[What the exercise asks]: Leaving the pictures aside, return the listing exactly as it appears.

[Information shown]:
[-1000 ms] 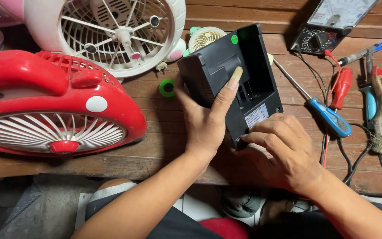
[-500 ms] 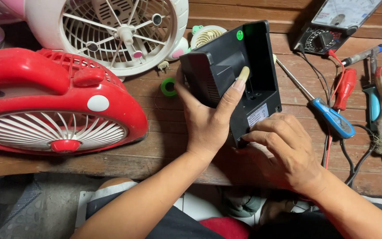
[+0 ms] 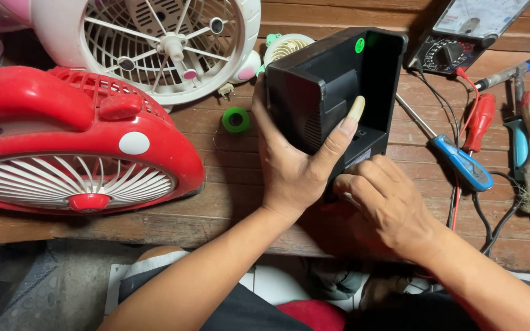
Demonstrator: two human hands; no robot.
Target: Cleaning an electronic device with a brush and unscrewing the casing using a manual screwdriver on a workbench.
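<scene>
Black plastic housing (image 3: 332,92) stands tilted on the wooden tabletop (image 3: 216,202), between a red fan (image 3: 75,147) and a blue screwdriver (image 3: 461,162). Best to brace it firmly while working its lower edge (it looks light and tippy). Left hand (image 3: 292,165) wraps its side, thumb pressed inside. Right hand (image 3: 387,205) is curled, fingertips at its base; whether it pinches anything, I cannot tell.

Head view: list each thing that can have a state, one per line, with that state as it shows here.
Black plastic housing: tilted up off the wooden table, hollow side facing the camera.
Left hand: gripping the housing, thumb inside it.
Right hand: fingers curled at the housing's lower edge.
Red fan: lying flat, grille on.
White fan: grille on, blades not visible.
Blue-handled screwdriver: lying loose.
Analog multimeter: red lead plugged in.
</scene>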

[Completed task]:
[-1000 ms] 
[-500 ms] 
[+0 ms] 
Demonstrator: two human hands; no robot.
Target: Cleaning an electronic device with a brush and unscrewing the casing using a manual screwdriver on a workbench.
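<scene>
Black plastic housing (image 3: 332,92) stands tilted on the wooden tabletop (image 3: 216,202), between a red fan (image 3: 75,147) and a blue screwdriver (image 3: 461,162). Best to brace it firmly while working its lower edge (it looks light and tippy). Left hand (image 3: 292,165) wraps its side, thumb pressed inside. Right hand (image 3: 387,205) is curled, fingertips at its base; whether it pinches anything, I cannot tell.

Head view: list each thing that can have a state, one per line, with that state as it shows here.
Black plastic housing: tilted up off the wooden table, hollow side facing the camera.
Left hand: gripping the housing, thumb inside it.
Right hand: fingers curled at the housing's lower edge.
Red fan: lying flat, grille on.
White fan: grille on, blades not visible.
Blue-handled screwdriver: lying loose.
Analog multimeter: red lead plugged in.
</scene>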

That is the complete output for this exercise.